*** Opening of Data block ***

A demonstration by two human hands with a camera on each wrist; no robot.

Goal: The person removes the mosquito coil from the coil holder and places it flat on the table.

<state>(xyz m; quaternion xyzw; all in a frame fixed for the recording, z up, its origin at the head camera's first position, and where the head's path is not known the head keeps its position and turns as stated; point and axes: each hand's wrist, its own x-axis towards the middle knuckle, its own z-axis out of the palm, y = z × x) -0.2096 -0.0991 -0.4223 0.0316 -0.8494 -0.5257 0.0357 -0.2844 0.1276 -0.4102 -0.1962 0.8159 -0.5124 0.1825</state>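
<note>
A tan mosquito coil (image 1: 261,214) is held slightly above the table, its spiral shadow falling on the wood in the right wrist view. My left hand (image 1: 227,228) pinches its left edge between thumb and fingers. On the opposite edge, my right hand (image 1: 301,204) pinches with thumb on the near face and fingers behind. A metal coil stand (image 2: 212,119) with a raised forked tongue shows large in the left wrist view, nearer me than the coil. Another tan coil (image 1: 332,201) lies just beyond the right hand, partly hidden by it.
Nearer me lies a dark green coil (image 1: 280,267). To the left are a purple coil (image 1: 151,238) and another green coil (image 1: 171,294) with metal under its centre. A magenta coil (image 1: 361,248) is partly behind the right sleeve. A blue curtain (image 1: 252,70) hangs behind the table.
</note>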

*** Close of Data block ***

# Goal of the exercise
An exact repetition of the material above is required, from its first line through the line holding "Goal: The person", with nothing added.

# Response to this task
A demonstration by two human hands with a camera on each wrist; no robot.

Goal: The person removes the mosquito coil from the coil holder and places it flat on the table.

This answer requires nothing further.